◆ **Task details**
Among the lines of the data, copy those that hold "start".

Items from a data source

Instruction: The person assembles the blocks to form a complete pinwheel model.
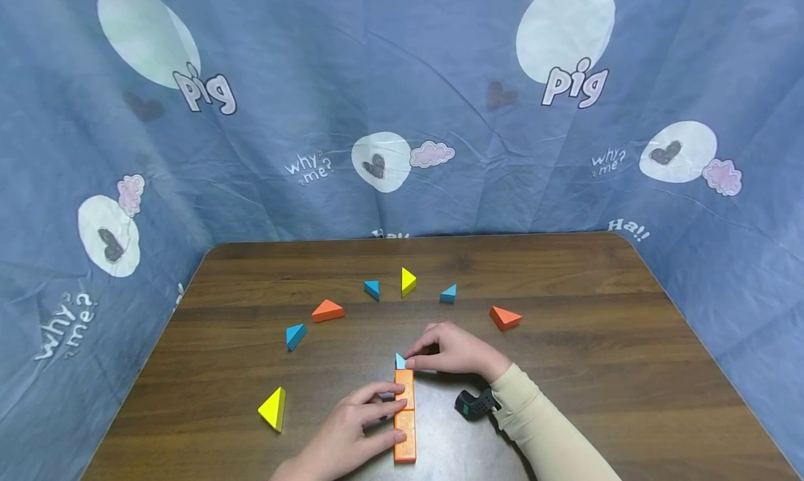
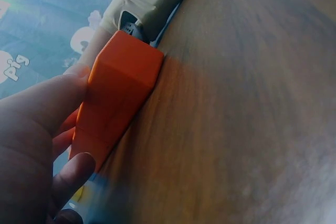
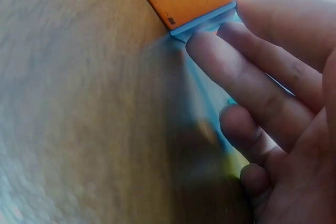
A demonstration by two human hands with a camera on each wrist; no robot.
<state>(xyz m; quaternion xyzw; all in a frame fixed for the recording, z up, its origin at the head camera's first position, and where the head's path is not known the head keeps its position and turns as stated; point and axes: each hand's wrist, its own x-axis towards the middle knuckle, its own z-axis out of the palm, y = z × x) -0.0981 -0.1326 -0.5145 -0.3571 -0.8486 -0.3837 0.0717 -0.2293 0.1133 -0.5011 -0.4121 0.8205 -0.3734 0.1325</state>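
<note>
Two orange blocks [image 1: 405, 445] lie end to end in a line on the table. My left hand [image 1: 348, 425] touches them from the left, its fingers fairly straight, some tips resting over the edge. In the left wrist view the orange block [image 2: 118, 82] has the fingers along one side. At the far end of the line stands a small blue triangular block [image 1: 399, 361], against the orange one. My right hand [image 1: 461, 352] pinches this blue block between thumb and fingers. In the right wrist view the fingers partly hide the blue block [image 3: 202, 23].
Around the line lie triangular blocks: yellow [image 1: 273, 410] and blue [image 1: 295, 336] at left, orange [image 1: 328, 311], blue [image 1: 372, 290], yellow [image 1: 407, 283] and blue [image 1: 448, 294] behind, orange [image 1: 505, 318] at right. A black watch-like device [image 1: 474, 404] is by the right wrist.
</note>
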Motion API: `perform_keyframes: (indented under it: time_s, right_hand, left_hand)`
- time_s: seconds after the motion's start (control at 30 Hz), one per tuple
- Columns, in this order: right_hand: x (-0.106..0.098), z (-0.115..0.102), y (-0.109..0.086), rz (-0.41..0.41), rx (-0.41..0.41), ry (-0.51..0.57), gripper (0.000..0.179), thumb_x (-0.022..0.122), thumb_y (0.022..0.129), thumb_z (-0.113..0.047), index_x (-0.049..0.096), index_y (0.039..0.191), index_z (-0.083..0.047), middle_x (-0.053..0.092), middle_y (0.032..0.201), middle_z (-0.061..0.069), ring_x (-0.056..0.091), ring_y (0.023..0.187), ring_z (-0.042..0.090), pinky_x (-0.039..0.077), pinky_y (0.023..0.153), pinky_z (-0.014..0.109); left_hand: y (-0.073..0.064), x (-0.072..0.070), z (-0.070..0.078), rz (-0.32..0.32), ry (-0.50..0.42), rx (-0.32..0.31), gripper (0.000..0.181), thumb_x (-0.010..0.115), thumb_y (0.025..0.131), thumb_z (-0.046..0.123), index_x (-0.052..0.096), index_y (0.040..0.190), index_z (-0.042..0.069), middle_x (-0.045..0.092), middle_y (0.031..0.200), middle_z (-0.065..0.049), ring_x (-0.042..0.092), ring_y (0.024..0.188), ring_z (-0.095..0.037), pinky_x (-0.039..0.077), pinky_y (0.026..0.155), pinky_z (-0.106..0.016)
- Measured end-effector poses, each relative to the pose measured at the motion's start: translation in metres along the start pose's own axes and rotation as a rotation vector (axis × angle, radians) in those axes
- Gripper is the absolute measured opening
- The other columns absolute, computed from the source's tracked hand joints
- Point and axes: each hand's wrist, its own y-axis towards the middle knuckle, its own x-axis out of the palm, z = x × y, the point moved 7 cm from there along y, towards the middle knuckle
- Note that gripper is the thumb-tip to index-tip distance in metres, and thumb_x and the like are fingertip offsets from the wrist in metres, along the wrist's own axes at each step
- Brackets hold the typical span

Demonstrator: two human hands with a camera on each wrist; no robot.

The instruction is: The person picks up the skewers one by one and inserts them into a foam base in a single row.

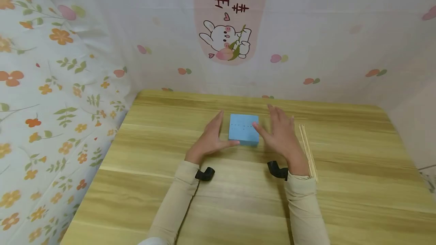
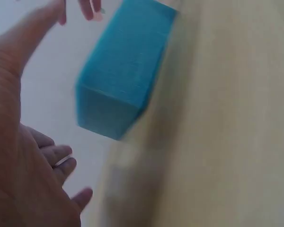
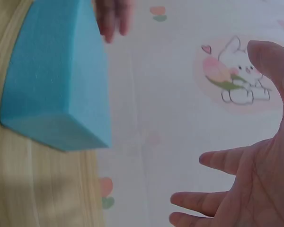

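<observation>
A light blue square block (image 1: 242, 131), its top marked with a line of small dark holes, lies on the wooden table. On its left side the left hand (image 1: 212, 137) is held with fingers spread and thumb pointing along the block's near edge. In the left wrist view the block (image 2: 123, 61) appears apart from that palm. To the block's right the right hand (image 1: 281, 133) hovers, fingers extended, its thumb over the top's right edge in the head view. From the right wrist, the block (image 3: 52, 71) shows a gap to the right hand (image 3: 255, 175). Neither hand grips anything.
Several thin wooden sticks (image 1: 308, 154) lie bundled on the table (image 1: 357, 162), just right of the right wrist. A white patterned cloth (image 1: 163, 29) hangs behind the table and down the left side. Black wrist mounts (image 1: 205, 174) sit on both wrists.
</observation>
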Motion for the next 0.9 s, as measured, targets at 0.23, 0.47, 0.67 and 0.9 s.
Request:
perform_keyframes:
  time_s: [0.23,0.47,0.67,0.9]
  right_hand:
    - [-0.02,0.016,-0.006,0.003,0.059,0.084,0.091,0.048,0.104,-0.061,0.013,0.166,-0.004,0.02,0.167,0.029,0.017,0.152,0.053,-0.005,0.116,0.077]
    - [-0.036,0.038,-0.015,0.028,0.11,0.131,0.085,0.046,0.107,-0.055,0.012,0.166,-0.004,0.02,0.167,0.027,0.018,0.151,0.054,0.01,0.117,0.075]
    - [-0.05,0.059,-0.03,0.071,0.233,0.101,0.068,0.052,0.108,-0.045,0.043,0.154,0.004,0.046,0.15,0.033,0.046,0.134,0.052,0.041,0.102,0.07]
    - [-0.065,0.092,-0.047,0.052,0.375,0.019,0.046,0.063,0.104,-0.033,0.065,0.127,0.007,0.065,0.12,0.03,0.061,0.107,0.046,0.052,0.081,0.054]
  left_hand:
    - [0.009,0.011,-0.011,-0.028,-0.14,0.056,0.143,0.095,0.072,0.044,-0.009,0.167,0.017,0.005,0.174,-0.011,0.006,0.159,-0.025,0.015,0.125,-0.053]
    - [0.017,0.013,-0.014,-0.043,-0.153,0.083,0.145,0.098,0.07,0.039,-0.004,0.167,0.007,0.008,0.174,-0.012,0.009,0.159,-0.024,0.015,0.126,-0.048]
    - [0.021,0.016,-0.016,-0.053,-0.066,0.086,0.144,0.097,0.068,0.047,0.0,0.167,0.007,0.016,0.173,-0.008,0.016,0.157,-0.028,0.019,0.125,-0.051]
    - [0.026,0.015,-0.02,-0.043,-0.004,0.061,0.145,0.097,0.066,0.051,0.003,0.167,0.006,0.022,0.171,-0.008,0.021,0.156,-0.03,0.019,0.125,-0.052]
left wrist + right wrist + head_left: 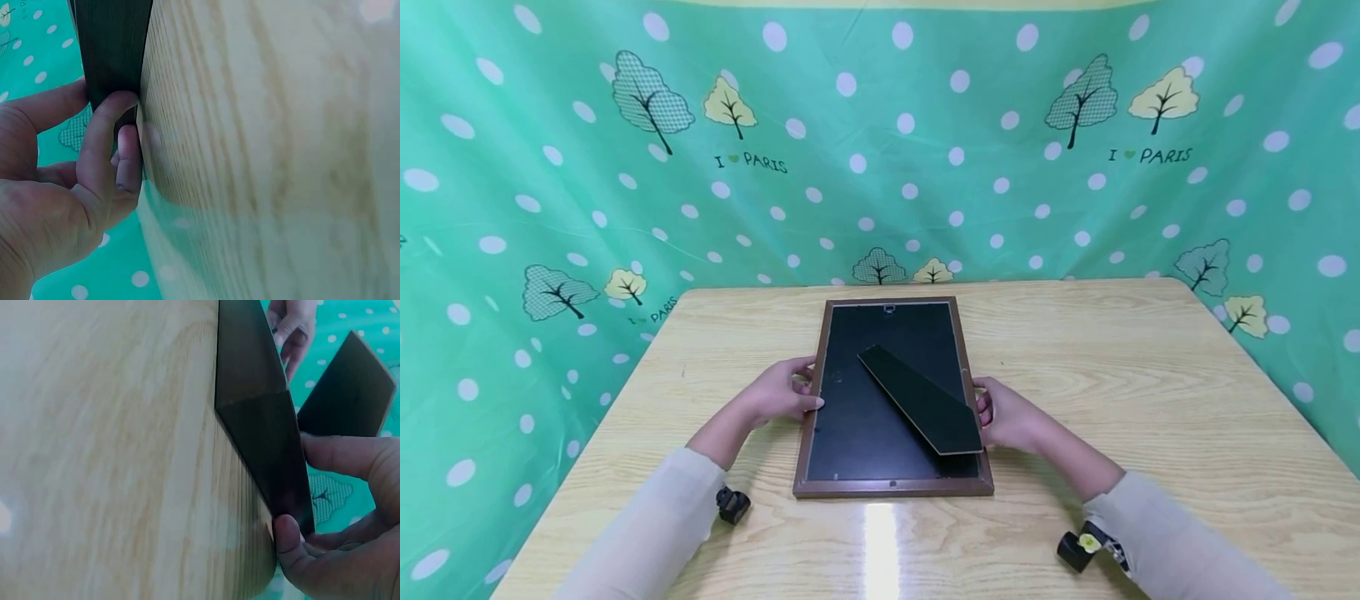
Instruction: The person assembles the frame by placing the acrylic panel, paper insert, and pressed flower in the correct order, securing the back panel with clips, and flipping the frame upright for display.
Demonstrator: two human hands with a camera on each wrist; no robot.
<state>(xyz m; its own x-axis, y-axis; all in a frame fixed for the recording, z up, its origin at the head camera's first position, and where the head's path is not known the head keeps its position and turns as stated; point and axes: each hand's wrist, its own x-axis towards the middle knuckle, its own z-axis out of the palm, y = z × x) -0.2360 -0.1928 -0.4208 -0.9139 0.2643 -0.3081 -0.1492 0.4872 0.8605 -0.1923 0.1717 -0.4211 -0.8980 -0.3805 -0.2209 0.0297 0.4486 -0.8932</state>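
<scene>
A brown picture frame (850,392) lies face down on the table, its black backing turned up. The backing's stand leg (921,400) slants across it, its wide end raised near the right edge. My left hand (782,390) grips the left side of the frame, thumb on top. On the opposite side my right hand (1009,415) holds the right edge, close to the leg's wide end. The left wrist view has fingertips (128,100) at the frame's side (115,44). In the right wrist view, thumb and fingers pinch the frame's edge (269,444).
The light wooden table (1112,367) extends on both sides of the frame. A green dotted curtain (910,183) with printed trees hangs behind and beside it. Small black cameras (732,505) sit on both wrists.
</scene>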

◆ **Answer box**
- time_s: seconds after the motion's start (control at 30 Hz), one per tuple
- Measured end-effector poses, each relative to the pose measured at the motion's start: translation in metres along the start pose's own axes and rotation as a rotation vector (axis × angle, radians) in those axes

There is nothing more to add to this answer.